Service de Réanimation Médicale, Groupe Hospitalier Pitié-Salpêtrière, Assistance Publique-Hôpitaux de Paris, Université Paris-Pierre-et-Marie-Curie, Paris, France.
Crit Care. 2009 Dec 10;13(6):R200.
INTRODUCTION: Aminoglycosides aerosolization might achieve better diffusion into the alveolar compartment than intravenous use. The objective of this multicenter study was to evaluate aerosol-delivered amikacin penetration into the alveolar epithelial lining fluid (ELF) using a new vibrating mesh nebulizer (Pulmonary Drug Delivery System (PDDS), Nektar Therapeutics), which delivers high doses to the lungs. METHODS: Nebulized amikacin (400 mg bid) was delivered to the lungs of 28 mechanically ventilated patients with Gram-negative VAP for 7-14 days, adjunctive to intravenous therapy. On treatment day 3, 30 minutes after completing aerosol delivery, all the patients underwent bronchoalveolar lavage in the infection-involved area and the ELF amikacin concentration was determined. The same day, urine and serum amikacin concentrations were determined at different time points. RESULTS: Median (range) ELF amikacin and maximum serum amikacin concentrations were 976.1 (135.7-16127.6) and 0.9 (0.62-1.73) mug/mL, respectively. The median total amount of amikacin excreted in urine during the first and second 12-hour collection on day 3 were 19 (12.21-28) and 21.2 (14.1-29.98) mug, respectively. During the study period, daily through amikacin measurements were below the level of nephrotoxicity. Sixty-four unexpected adverse events were reported, among which 2 were deemed possibly due to nebulized amikacin: one episode of worsening renal failure, and one episode of bronchospasm.

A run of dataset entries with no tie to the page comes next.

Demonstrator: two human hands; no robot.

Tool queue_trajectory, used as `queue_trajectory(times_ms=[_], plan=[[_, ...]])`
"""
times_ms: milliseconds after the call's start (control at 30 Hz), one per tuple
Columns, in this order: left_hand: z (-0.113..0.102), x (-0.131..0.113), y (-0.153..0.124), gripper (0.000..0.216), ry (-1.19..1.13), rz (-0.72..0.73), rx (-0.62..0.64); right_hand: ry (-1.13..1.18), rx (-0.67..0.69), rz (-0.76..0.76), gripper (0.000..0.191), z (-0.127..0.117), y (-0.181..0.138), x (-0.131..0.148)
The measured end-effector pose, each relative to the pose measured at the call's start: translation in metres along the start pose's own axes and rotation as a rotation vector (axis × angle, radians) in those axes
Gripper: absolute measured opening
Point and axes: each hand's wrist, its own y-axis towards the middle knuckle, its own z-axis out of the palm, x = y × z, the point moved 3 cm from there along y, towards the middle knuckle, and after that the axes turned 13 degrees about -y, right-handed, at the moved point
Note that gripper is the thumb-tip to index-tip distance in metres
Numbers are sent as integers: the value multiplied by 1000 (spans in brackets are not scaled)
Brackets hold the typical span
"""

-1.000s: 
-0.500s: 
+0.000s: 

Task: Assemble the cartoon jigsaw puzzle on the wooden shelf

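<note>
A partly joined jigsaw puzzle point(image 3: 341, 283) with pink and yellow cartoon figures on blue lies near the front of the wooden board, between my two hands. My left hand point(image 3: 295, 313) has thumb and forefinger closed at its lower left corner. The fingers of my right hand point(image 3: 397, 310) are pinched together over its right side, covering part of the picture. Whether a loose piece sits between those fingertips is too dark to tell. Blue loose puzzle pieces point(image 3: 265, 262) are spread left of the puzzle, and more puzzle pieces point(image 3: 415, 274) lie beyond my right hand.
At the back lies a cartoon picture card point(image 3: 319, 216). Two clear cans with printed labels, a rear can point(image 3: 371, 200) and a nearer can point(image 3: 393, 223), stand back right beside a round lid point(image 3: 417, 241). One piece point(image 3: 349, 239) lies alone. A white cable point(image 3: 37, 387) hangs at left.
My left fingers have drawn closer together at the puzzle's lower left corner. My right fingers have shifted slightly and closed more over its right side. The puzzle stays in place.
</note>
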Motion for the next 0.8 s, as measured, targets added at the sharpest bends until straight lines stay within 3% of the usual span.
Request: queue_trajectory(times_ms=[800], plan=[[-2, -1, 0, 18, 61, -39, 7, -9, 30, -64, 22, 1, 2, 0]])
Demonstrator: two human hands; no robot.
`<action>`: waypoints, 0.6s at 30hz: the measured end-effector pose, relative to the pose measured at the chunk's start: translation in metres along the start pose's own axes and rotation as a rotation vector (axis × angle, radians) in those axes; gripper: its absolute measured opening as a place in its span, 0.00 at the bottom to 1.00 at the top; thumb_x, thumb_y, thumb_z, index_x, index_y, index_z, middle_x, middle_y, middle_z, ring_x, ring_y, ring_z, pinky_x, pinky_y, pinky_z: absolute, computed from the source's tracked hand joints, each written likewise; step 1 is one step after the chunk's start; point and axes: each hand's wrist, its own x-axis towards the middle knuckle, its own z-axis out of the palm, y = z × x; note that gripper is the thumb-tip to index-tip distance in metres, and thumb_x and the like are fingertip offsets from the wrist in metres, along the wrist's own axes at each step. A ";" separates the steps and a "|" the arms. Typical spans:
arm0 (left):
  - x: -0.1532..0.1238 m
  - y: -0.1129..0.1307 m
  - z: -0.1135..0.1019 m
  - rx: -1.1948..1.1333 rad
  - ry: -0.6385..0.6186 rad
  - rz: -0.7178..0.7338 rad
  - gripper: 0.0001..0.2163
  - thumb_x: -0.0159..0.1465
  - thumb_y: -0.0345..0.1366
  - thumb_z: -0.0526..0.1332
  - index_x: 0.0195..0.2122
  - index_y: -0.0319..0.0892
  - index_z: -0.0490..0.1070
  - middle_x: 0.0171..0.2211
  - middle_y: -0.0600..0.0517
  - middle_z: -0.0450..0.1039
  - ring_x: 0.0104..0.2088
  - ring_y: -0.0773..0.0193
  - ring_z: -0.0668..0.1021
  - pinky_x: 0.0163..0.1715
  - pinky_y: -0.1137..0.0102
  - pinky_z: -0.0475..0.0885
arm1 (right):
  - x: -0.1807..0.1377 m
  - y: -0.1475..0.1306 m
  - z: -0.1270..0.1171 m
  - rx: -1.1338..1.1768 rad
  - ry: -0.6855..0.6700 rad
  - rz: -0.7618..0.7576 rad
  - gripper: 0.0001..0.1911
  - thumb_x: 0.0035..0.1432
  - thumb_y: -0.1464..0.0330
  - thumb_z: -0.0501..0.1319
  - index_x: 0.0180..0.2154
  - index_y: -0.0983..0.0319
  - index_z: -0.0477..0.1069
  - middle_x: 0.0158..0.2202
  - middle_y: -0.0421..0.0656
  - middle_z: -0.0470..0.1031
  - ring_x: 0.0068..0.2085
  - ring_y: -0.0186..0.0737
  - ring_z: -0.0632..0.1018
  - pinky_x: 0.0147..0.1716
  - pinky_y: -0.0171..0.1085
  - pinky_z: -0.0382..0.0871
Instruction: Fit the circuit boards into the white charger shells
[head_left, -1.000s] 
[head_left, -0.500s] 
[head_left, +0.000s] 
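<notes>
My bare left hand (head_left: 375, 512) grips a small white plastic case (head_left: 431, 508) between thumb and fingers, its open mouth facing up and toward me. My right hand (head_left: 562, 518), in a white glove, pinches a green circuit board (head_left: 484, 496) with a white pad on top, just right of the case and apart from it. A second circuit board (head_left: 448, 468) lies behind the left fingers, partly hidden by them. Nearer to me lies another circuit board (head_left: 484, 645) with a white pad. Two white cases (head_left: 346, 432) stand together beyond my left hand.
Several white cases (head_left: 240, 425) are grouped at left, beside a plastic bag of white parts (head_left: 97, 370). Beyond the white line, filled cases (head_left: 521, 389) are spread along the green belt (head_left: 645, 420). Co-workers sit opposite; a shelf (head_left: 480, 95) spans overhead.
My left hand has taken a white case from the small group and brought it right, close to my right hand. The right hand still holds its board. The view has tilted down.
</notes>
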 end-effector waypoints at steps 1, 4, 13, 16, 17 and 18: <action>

CONCLUSIONS: PDDS delivery of aerosolized amikacin achieved very high aminoglycoside concentrations in ELF from radiography-controlled infection-involved zones, while maintaining safe serum amikacin concentrations. The ELF concentrations always exceeded the amikacin minimum inhibitory concentrations for Gram-negative microorganisms usually responsible for these pneumonias. The clinical impact of amikacin delivery with this system remains to be determined.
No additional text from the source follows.